The year ahead in ESG

What ESG issues should companies be focused on in the year ahead? Our global team explored this question in a recent webinar, ‘ESG distilled, the legal priorities for 2022’. Here are the highlights

By Tim Wilkins, Pamela Marcogliese, Deba Das, Vanessa Jakovich, David Mendel, Peter Allen, Moritz Becker and Simon Duncombe

Introduction – Tim Wilkins, Global Partner for Client Sustainability, New York 

For the coming year, as a result of regulatory, investor and customer pressures, sustainability will continue to rise as a strategic issue for boards and the C-suite across sectors. Legal risks and opportunities will reflect these macro-trends as sustainability is increasingly built into policy and legislation, investors show greater appetite to integrate ESG considerations within investment decisions, and the demand for enhanced transparency and more uniform disclosure grows.

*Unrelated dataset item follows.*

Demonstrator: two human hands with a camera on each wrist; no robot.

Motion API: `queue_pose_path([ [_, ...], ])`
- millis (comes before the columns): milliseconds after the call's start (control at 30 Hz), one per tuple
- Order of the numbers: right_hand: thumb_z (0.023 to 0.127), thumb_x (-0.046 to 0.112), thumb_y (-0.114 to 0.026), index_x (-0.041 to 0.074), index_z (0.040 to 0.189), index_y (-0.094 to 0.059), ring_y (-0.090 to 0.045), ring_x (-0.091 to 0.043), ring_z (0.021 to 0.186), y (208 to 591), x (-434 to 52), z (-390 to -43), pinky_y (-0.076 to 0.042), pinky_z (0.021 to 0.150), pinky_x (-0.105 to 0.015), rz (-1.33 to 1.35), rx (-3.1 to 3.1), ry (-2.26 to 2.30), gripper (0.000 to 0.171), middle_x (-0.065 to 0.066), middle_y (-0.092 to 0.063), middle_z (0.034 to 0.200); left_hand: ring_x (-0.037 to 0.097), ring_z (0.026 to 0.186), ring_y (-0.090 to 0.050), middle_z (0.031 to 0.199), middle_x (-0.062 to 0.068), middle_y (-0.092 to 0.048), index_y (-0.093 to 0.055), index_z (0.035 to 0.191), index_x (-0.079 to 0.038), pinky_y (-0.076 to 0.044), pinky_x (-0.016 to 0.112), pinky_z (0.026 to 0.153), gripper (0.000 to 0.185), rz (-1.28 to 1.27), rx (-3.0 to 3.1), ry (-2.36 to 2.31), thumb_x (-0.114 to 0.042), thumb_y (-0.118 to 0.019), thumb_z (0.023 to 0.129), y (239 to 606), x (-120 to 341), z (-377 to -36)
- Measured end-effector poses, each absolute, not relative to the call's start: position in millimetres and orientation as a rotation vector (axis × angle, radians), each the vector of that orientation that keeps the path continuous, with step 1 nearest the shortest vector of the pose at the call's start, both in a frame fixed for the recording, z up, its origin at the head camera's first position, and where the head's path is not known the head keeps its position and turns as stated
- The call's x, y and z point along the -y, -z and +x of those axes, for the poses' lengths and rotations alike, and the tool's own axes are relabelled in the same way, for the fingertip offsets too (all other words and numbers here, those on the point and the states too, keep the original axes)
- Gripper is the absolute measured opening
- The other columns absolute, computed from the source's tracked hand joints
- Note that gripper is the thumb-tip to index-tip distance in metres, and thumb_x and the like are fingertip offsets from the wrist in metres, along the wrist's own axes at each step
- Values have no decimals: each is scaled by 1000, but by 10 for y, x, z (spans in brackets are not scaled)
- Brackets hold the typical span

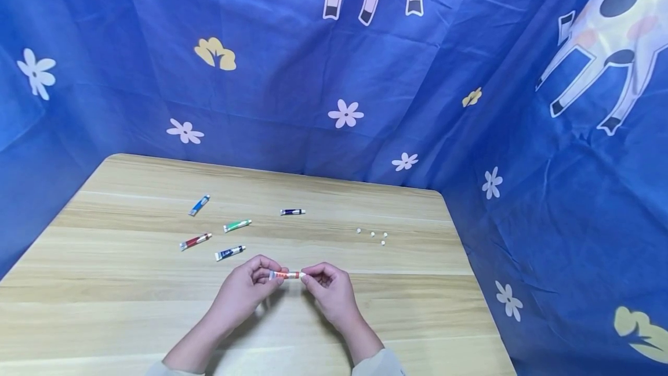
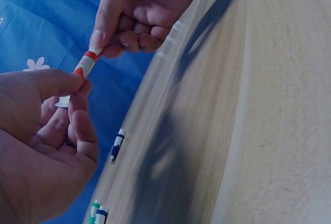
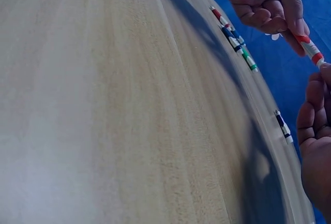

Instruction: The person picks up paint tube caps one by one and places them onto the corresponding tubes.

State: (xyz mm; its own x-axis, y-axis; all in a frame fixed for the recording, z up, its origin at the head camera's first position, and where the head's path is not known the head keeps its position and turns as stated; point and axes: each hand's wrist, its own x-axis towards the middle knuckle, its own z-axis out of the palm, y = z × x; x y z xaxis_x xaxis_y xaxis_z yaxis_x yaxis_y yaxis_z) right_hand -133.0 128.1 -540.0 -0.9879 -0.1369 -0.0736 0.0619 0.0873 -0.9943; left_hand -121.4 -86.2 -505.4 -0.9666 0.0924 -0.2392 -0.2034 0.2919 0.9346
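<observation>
Nearest the person, above the front of the pale wooden table (image 1: 104, 283), both hands hold one small orange-and-white paint tube (image 1: 286, 275) level between them. The left hand (image 1: 245, 292) pinches the tube's flat tail end with thumb and curled fingers; the right hand (image 1: 329, 289) pinches its cap end the same way, the remaining fingers tucked in.

A hard squeeze from the left fingertips (image 2: 77, 87) could force paint out once the cap loosens, and a freed cap could slip from the right fingertips (image 2: 98, 40) and roll off.

Farther back lie five more tubes, well apart: dark blue (image 1: 229, 253), red (image 1: 195, 241), green (image 1: 237, 225), light blue (image 1: 199, 205) and navy (image 1: 292, 212). To the right sit four tiny white caps (image 1: 373, 235), easily scattered by a careless sleeve. Blue flower-print cloth (image 1: 261, 74) hangs behind.
</observation>
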Motion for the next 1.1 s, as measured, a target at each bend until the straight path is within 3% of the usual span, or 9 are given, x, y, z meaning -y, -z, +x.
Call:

1. ESG and the board – by Pam Marcogliese, Partner, New York

ESG issues raise a host of risks and opportunities for companies, and are therefore a critical consideration for boards. In the US we’re seeing more ESG-linked shareholder proposals, which are generating a significant amount of support. Activists are also focusing on ESG, both in in a direct sense but also by leveraging ESG themes to support more traditional campaign objectives. If a board isn't sufficiently diverse, an activist may use this to install its own directors because the issue resonates so well with the company’s other shareholders.

We’re advising our clients – who are putting huge effort into their ESG agendas – that this work can help them manage risk. It gives them a fantastic platform to develop a proactive narrative about what they’re doing in the space and how that connects to their wider corporate strategy. This can be invaluable when it comes to engaging with a broad set of stakeholders, not least because it puts the company in the driving seat from a messaging perspective. That said, boards need to ensure the company has implemented proper processes to diligence its ESG statements, similar to those they have around their financial-related disclosures.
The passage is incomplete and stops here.